== EXERCISE BRIEF ==
Every line of the data below should be printed exactly. Nothing may be dropped.

== RAW DATA ==
▼▼▼
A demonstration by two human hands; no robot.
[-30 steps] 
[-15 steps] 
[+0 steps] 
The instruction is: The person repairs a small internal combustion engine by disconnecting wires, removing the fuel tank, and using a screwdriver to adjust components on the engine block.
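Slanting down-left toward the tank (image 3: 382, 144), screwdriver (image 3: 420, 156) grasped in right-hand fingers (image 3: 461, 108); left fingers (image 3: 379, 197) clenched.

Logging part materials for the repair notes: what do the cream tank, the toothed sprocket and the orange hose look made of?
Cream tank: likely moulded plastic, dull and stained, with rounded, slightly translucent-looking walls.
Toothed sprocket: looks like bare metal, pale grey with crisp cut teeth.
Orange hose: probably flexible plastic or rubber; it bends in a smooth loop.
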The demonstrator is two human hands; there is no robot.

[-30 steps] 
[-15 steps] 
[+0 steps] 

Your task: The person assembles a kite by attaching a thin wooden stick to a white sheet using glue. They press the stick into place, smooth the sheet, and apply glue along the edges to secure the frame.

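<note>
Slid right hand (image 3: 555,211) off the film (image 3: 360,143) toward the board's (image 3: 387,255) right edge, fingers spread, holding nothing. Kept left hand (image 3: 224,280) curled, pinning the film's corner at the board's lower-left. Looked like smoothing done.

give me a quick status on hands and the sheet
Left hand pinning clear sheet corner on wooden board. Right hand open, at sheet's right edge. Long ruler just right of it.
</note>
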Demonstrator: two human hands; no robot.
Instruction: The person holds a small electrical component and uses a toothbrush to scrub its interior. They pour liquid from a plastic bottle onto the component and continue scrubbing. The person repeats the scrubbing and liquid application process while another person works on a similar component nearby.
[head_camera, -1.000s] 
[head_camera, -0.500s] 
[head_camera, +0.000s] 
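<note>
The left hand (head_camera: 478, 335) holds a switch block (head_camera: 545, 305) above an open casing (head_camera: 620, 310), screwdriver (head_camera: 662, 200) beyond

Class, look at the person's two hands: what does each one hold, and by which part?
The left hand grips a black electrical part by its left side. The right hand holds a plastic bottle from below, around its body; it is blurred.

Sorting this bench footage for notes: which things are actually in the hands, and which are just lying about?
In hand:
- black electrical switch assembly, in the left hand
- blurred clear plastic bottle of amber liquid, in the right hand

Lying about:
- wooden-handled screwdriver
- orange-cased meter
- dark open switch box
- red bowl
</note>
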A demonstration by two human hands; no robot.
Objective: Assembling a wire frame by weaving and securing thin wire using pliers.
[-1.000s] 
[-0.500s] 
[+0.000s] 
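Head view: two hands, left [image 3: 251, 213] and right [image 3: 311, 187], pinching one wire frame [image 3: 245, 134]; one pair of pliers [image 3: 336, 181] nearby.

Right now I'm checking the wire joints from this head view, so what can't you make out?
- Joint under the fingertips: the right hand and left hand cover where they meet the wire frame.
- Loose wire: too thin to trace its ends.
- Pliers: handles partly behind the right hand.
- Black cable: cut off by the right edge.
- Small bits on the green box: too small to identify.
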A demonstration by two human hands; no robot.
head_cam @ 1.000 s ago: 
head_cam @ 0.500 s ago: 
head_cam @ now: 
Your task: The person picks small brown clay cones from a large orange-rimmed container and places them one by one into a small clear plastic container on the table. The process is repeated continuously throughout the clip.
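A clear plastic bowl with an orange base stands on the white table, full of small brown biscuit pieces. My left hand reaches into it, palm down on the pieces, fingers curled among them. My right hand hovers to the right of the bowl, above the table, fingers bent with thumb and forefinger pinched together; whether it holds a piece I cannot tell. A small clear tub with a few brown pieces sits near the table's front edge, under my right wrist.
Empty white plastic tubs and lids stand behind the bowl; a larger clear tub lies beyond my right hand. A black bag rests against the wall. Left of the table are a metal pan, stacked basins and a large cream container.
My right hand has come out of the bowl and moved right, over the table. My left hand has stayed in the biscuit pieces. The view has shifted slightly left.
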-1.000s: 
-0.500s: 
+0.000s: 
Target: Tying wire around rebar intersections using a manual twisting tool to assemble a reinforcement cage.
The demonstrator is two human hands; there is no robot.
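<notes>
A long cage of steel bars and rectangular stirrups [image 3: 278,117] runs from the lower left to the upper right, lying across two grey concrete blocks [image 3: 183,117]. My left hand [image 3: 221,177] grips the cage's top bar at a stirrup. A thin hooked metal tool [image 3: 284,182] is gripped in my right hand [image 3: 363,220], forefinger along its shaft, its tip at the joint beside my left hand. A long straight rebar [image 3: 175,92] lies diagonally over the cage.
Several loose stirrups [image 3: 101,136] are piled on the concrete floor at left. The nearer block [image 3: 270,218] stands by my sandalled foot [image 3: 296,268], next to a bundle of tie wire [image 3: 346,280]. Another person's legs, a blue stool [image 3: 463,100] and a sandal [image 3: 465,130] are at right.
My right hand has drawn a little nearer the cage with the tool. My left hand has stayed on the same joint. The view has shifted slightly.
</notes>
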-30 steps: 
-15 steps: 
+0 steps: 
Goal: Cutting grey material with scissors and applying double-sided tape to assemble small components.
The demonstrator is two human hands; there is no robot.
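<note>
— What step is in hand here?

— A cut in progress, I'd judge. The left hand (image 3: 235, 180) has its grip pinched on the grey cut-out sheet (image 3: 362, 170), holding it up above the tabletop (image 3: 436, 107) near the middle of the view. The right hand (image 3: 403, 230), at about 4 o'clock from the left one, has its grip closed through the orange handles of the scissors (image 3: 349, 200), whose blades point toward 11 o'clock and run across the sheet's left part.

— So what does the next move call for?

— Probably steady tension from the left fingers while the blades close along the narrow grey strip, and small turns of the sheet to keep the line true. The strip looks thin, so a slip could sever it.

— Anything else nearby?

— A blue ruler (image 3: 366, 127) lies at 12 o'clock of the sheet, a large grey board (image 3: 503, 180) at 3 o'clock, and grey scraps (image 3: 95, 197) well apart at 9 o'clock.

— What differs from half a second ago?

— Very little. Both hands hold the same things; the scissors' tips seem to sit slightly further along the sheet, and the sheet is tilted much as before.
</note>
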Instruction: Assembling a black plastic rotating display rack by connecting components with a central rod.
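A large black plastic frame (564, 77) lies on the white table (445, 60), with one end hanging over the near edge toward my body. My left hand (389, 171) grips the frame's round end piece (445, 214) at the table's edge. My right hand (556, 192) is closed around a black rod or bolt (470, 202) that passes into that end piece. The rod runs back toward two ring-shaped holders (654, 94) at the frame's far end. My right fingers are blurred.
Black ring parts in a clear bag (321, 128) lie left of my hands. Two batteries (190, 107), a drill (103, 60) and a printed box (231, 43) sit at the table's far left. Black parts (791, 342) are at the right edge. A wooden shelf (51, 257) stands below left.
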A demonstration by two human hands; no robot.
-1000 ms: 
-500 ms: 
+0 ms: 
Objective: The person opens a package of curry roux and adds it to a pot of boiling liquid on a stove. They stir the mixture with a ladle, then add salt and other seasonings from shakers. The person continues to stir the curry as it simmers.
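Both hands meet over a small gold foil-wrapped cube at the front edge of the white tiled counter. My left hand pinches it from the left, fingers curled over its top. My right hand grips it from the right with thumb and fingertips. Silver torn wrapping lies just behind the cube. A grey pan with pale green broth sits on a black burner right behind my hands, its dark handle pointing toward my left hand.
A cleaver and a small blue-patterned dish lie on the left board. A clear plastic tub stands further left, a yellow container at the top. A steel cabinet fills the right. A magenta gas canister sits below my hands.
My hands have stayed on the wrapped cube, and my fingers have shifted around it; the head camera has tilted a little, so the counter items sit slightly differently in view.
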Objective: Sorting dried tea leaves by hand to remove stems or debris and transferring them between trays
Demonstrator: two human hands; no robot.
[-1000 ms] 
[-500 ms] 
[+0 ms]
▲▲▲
== EXPECTED ANSWER ==
A demonstration by two human hands; no robot.
[-30 steps] 
[-15 steps] 
[+0 steps] 
The instruction is: The person repairs a small internal combustion engine by disconnecting wires, removing the fuel tank, and using a screwdriver to adjust components on the engine block.
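Slanting down-left toward the tank (image 3: 382, 144), screwdriver (image 3: 420, 156) grasped in right-hand fingers (image 3: 461, 108); left fingers (image 3: 379, 197) clenched.

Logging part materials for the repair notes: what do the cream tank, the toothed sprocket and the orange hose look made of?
Cream tank: likely moulded plastic, dull and stained, with rounded, slightly translucent-looking walls.
Toothed sprocket: looks like bare metal, pale grey with crisp cut teeth.
Orange hose: probably flexible plastic or rubber; it bends in a smooth loop.
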The demonstrator is two human hands; there is no robot.

[-30 steps] 
[-15 steps] 
[+0 steps] 

Your task: The person assembles a kite by attaching a thin wooden stick to a white sheet using glue. They press the stick into place, smooth the sheet, and apply glue along the edges to secure the frame.

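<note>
Slid right hand (image 3: 555,211) off the film (image 3: 360,143) toward the board's (image 3: 387,255) right edge, fingers spread, holding nothing. Kept left hand (image 3: 224,280) curled, pinning the film's corner at the board's lower-left. Looked like smoothing done.

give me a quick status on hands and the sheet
Left hand pinning clear sheet corner on wooden board. Right hand open, at sheet's right edge. Long ruler just right of it.
</note>
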Demonstrator: two human hands; no robot.
Instruction: The person holds a small electrical component and uses a toothbrush to scrub its interior. They pour liquid from a plastic bottle onto the component and continue scrubbing. The person repeats the scrubbing and liquid application process while another person works on a similar component nearby.
[head_camera, -1.000s] 
[head_camera, -0.500s] 
[head_camera, +0.000s] 
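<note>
The left hand (head_camera: 478, 335) holds a switch block (head_camera: 545, 305) above an open casing (head_camera: 620, 310), screwdriver (head_camera: 662, 200) beyond

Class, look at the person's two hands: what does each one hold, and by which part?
The left hand grips a black electrical part by its left side. The right hand holds a plastic bottle from below, around its body; it is blurred.

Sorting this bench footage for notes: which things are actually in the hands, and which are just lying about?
In hand:
- black electrical switch assembly, in the left hand
- blurred clear plastic bottle of amber liquid, in the right hand

Lying about:
- wooden-handled screwdriver
- orange-cased meter
- dark open switch box
- red bowl
</note>
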A demonstration by two human hands; no robot.
Objective: Assembling a wire frame by weaving and securing thin wire using pliers.
[-1.000s] 
[-0.500s] 
[+0.000s] 
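Head view: two hands, left [image 3: 251, 213] and right [image 3: 311, 187], pinching one wire frame [image 3: 245, 134]; one pair of pliers [image 3: 336, 181] nearby.

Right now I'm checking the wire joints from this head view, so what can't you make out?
- Joint under the fingertips: the right hand and left hand cover where they meet the wire frame.
- Loose wire: too thin to trace its ends.
- Pliers: handles partly behind the right hand.
- Black cable: cut off by the right edge.
- Small bits on the green box: too small to identify.
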A demonstration by two human hands; no robot.
head_cam @ 1.000 s ago: 
head_cam @ 0.500 s ago: 
head_cam @ now: 
Your task: The person picks small brown clay cones from a large orange-rimmed container and places them one by one into a small clear plastic container on the table. The process is repeated continuously throughout the clip.
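A clear plastic bowl with an orange base stands on the white table, full of small brown biscuit pieces. My left hand reaches into it, palm down on the pieces, fingers curled among them. My right hand hovers to the right of the bowl, above the table, fingers bent with thumb and forefinger pinched together; whether it holds a piece I cannot tell. A small clear tub with a few brown pieces sits near the table's front edge, under my right wrist.
Empty white plastic tubs and lids stand behind the bowl; a larger clear tub lies beyond my right hand. A black bag rests against the wall. Left of the table are a metal pan, stacked basins and a large cream container.
My right hand has come out of the bowl and moved right, over the table. My left hand has stayed in the biscuit pieces. The view has shifted slightly left.
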-1.000s: 
-0.500s: 
+0.000s: 
Target: Tying wire around rebar intersections using a manual twisting tool to assemble a reinforcement cage.
The demonstrator is two human hands; there is no robot.
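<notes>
A long cage of steel bars and rectangular stirrups [image 3: 278,117] runs from the lower left to the upper right, lying across two grey concrete blocks [image 3: 183,117]. My left hand [image 3: 221,177] grips the cage's top bar at a stirrup. A thin hooked metal tool [image 3: 284,182] is gripped in my right hand [image 3: 363,220], forefinger along its shaft, its tip at the joint beside my left hand. A long straight rebar [image 3: 175,92] lies diagonally over the cage.
Several loose stirrups [image 3: 101,136] are piled on the concrete floor at left. The nearer block [image 3: 270,218] stands by my sandalled foot [image 3: 296,268], next to a bundle of tie wire [image 3: 346,280]. Another person's legs, a blue stool [image 3: 463,100] and a sandal [image 3: 465,130] are at right.
My right hand has drawn a little nearer the cage with the tool. My left hand has stayed on the same joint. The view has shifted slightly.
</notes>
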-30 steps: 
-15 steps: 
+0 steps: 
Goal: Cutting grey material with scissors and applying double-sided tape to assemble small components.
The demonstrator is two human hands; there is no robot.
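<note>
— What step is in hand here?

— A cut in progress, I'd judge. The left hand (image 3: 235, 180) has its grip pinched on the grey cut-out sheet (image 3: 362, 170), holding it up above the tabletop (image 3: 436, 107) near the middle of the view. The right hand (image 3: 403, 230), at about 4 o'clock from the left one, has its grip closed through the orange handles of the scissors (image 3: 349, 200), whose blades point toward 11 o'clock and run across the sheet's left part.

— So what does the next move call for?

— Probably steady tension from the left fingers while the blades close along the narrow grey strip, and small turns of the sheet to keep the line true. The strip looks thin, so a slip could sever it.

— Anything else nearby?

— A blue ruler (image 3: 366, 127) lies at 12 o'clock of the sheet, a large grey board (image 3: 503, 180) at 3 o'clock, and grey scraps (image 3: 95, 197) well apart at 9 o'clock.

— What differs from half a second ago?

— Very little. Both hands hold the same things; the scissors' tips seem to sit slightly further along the sheet, and the sheet is tilted much as before.
</note>
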Instruction: Assembling a black plastic rotating display rack by connecting components with a central rod.
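A large black plastic frame (564, 77) lies on the white table (445, 60), with one end hanging over the near edge toward my body. My left hand (389, 171) grips the frame's round end piece (445, 214) at the table's edge. My right hand (556, 192) is closed around a black rod or bolt (470, 202) that passes into that end piece. The rod runs back toward two ring-shaped holders (654, 94) at the frame's far end. My right fingers are blurred.
Black ring parts in a clear bag (321, 128) lie left of my hands. Two batteries (190, 107), a drill (103, 60) and a printed box (231, 43) sit at the table's far left. Black parts (791, 342) are at the right edge. A wooden shelf (51, 257) stands below left.
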A demonstration by two human hands; no robot.
-1000 ms: 
-500 ms: 
+0 ms: 
Objective: The person opens a package of curry roux and adds it to a pot of boiling liquid on a stove. They stir the mixture with a ladle, then add salt and other seasonings from shakers. The person continues to stir the curry as it simmers.
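Both hands meet over a small gold foil-wrapped cube at the front edge of the white tiled counter. My left hand pinches it from the left, fingers curled over its top. My right hand grips it from the right with thumb and fingertips. Silver torn wrapping lies just behind the cube. A grey pan with pale green broth sits on a black burner right behind my hands, its dark handle pointing toward my left hand.
A cleaver and a small blue-patterned dish lie on the left board. A clear plastic tub stands further left, a yellow container at the top. A steel cabinet fills the right. A magenta gas canister sits below my hands.
My hands have stayed on the wrapped cube, and my fingers have shifted around it; the head camera has tilted a little, so the counter items sit slightly differently in view.
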Objective: Sorting dried tea leaves by hand to remove stems or debris and transferring them between trays
Demonstrator: two human hands; no robot.
[-1000 ms] 
[-500 ms] 
[+0 ms]

The exercise has been completed in full.